Some 59% of respondents reported having some form of household debt, while 44% of the sample had run out of money before their next pay sometime in the previous year. Some 20.9 million who would potentially benefit from advice were unaware of free services on offer.

Why are consumers not seeking advice?

As to why consumers are not seeking advice, a large number of those surveyed admitted they simply did not know what was available. Of those who did know, a significant proportion felt significantly confused about the terms of the advice on offer or some distrust.

“The need for accessible regulated financial advice to support people in developing a long-term perspective on their finances and planning for that is palpable,” the survey’s authors found.

Against that background, the authors found that just under half of those surveyed had run out of money before their next payday, while about a third were turning to short-term credit because they didn’t have access enough money for the essentials.
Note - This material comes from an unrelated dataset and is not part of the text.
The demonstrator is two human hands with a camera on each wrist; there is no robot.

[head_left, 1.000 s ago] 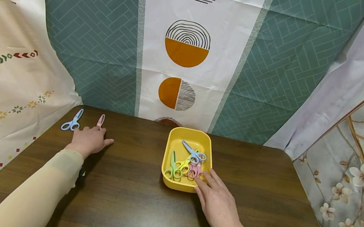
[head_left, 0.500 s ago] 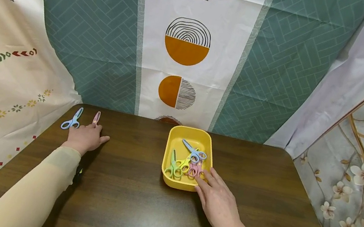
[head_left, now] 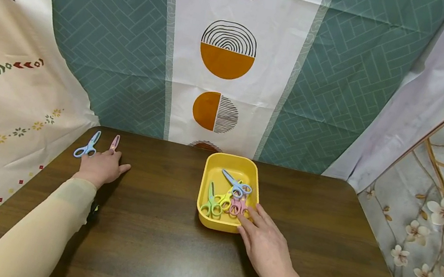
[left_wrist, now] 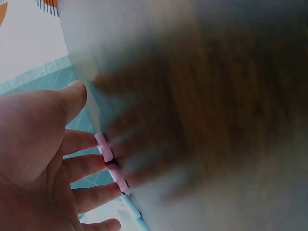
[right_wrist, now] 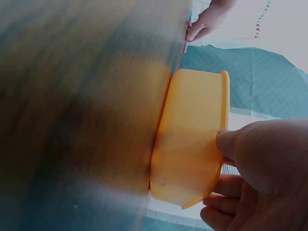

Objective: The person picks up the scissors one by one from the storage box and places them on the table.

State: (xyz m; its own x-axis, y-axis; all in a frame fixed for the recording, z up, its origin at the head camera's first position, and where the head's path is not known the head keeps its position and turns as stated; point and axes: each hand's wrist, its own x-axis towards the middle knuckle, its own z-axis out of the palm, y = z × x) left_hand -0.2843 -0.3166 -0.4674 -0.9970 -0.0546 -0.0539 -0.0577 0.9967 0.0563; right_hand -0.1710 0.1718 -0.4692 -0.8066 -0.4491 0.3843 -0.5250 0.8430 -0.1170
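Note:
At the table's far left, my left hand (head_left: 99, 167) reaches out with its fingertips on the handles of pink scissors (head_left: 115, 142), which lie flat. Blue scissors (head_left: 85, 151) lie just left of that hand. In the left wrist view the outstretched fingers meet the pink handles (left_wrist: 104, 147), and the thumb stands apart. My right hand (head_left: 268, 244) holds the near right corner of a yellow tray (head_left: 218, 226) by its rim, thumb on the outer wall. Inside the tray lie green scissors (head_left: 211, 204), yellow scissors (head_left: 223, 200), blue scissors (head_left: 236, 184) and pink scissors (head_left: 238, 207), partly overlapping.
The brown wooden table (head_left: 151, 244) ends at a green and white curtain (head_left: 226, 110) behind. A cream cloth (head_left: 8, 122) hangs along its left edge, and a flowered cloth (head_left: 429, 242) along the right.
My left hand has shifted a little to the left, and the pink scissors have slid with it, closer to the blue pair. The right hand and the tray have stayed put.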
As to what was holding people back from seeking advice, the story was a familiar one. A common theme among those surveyed when asked about the availability of advice was to refer to someone working on commission trying to sell something the client did not want nor need.

“Most advisers work very hard to provide trustworthy, suitable, client-centred advice, but many people find it hard to differentiate between regulated advice and generic guidance,” the authors said. “Worse still, there is a strong theme of distrust around the impartiality of advice and the value it provides.”

The good news

The good news for the industry out of the survey is that people do appear to be talking more about money issues, although so far most of that impetus to seek outside help is being directed either toward their immediate family or to online sources of free advice.

“We believe the industry’s ultimate goal must be to close the advice gaps and help everyone, regardless of age, wealth or experience, make the most of their money today and for the long term,” the authors said. “A crucial first step is to improve the stability of many people’s day-to-day finances and slow the growth of debt.”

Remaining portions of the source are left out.